### TASK TO COMPLETE
Give all of the listing again word for word, with images excluded.

### DATA SHOWN
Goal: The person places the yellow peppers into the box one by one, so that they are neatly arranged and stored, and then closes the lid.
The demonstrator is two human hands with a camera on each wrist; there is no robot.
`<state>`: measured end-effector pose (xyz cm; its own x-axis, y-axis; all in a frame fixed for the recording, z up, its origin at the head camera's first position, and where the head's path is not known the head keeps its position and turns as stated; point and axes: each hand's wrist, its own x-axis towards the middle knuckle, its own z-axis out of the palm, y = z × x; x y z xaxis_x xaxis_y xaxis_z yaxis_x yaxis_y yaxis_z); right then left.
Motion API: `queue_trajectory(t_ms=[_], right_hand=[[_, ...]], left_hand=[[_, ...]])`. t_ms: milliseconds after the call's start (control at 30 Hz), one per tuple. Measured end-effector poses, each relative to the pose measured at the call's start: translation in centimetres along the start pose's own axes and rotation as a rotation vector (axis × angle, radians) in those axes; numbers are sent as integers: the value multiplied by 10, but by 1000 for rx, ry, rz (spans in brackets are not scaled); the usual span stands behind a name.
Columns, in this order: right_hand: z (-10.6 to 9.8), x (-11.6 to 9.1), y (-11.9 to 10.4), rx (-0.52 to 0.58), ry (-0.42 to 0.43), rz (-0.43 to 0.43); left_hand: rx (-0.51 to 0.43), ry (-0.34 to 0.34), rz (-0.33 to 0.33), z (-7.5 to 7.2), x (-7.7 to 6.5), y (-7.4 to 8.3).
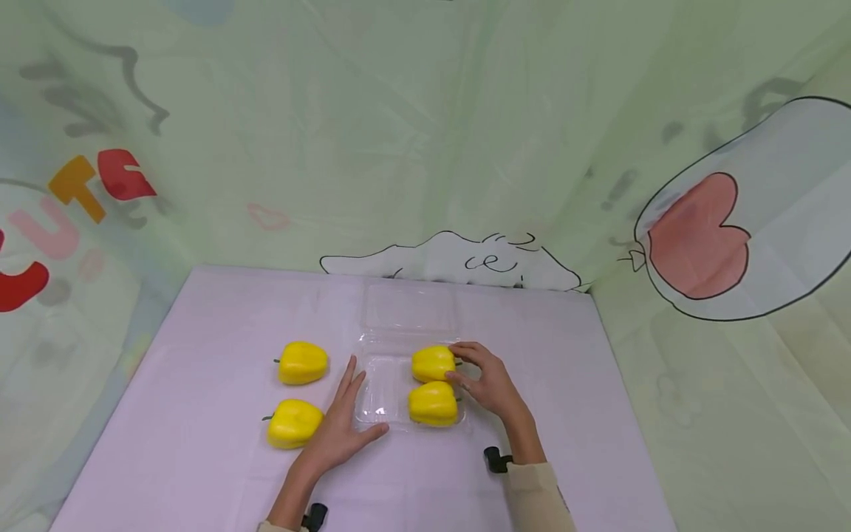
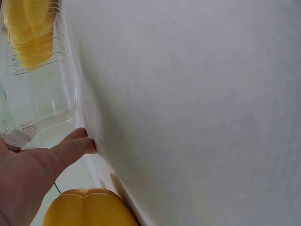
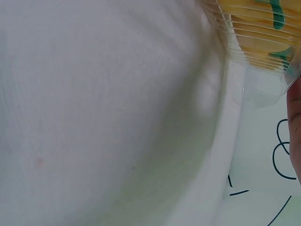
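Pepper (image 1: 431,364) in the tray (image 1: 384,380), back right: probably light, firm, kinda slick, so grab it round the middle, not the stem (image 1: 459,363). Your right hand (image 1: 490,380) pinches it near there, left hand (image 1: 337,434) spread beside the tray.

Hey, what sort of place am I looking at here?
Possibly a small enclosed booth for tabletop work: cartoon-printed sheeting closes in a cloth-covered table, where yellow bell peppers and a clear plastic clamshell container are laid out.
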<state>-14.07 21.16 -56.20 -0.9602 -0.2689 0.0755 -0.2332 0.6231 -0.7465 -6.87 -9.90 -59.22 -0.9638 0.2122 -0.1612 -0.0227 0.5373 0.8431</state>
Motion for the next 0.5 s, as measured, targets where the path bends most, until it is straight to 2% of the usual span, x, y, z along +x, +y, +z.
queue_trajectory(t_ms=[233, 500], right_hand=[[5, -5, 1, 49, 24, 66], [7, -5, -1, 72, 104, 53]], left_hand=[[0, 0, -19, 1, -3, -1], [5, 1, -5, 1, 0, 1]])
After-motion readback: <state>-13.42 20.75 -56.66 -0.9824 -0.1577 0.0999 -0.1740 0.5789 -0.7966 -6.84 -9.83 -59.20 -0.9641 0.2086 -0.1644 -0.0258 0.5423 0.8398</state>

### TASK RESULT
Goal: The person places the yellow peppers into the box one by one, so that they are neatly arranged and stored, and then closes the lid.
The demonstrator is two human hands with a camera on each wrist; there is no robot.
`<state>`: measured end-effector pose (xyz cm; its own x-axis, y-axis; all in a frame fixed for the recording, z up, its origin at the head camera's first position, and where the head's path is not known the head keeps its position and turns as stated; point and axes: each hand's wrist, its own x-axis towards the middle knuckle, its own z-axis out of the palm, y = z × x; x y z xaxis_x xaxis_y xaxis_z yaxis_x yaxis_y yaxis_z); right then left.
Motion API: `queue_trajectory(t_ms=[_], right_hand=[[_, ...]], left_hand=[[_, ...]])`. t_ms: milliseconds after the call's start (control at 30 Hz), one per tuple. Measured end-effector poses, each relative to the pose measured at the call's start: translation in centimetres along the start pose's own axes and rotation as a rotation vector (axis × angle, radians) in those axes; numbers are sent as integers: the value multiplied by 10, but by 1000 for rx, ry, rz (spans in brackets are not scaled); the usual span stands behind a name.
Columns, in this order: right_hand: z (-10.6 to 9.8), x (-11.6 to 9.1), y (-11.9 to 10.4), rx (-0.52 to 0.58), ry (-0.42 to 0.43), rz (-0.43 to 0.43); left_hand: rx (-0.51 to 0.43), ry (-0.34 to 0.34), rz (-0.33 to 0.33), z (-7.5 to 7.2), x (-7.7 to 6.5), y (-7.4 to 8.3).
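Pepper (image 1: 431,364) in the tray (image 1: 384,380), back right: probably light, firm, kinda slick, so grab it round the middle, not the stem (image 1: 459,363). Your right hand (image 1: 490,380) pinches it near there, left hand (image 1: 337,434) spread beside the tray.

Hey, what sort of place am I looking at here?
Possibly a small enclosed booth for tabletop work: cartoon-printed sheeting closes in a cloth-covered table, where yellow bell peppers and a clear plastic clamshell container are laid out.
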<state>-14.07 21.16 -56.20 -0.9602 -0.2689 0.0755 -0.2332 0.6231 -0.7465 -6.87 -9.90 -59.22 -0.9638 0.2122 -0.1612 -0.0227 0.5373 0.8431</state>
Motion for the next 0.5 s, as measured, targets where the path bends most, until it is straight to 2% of the usual span, x, y, z along +x, +y, +z.
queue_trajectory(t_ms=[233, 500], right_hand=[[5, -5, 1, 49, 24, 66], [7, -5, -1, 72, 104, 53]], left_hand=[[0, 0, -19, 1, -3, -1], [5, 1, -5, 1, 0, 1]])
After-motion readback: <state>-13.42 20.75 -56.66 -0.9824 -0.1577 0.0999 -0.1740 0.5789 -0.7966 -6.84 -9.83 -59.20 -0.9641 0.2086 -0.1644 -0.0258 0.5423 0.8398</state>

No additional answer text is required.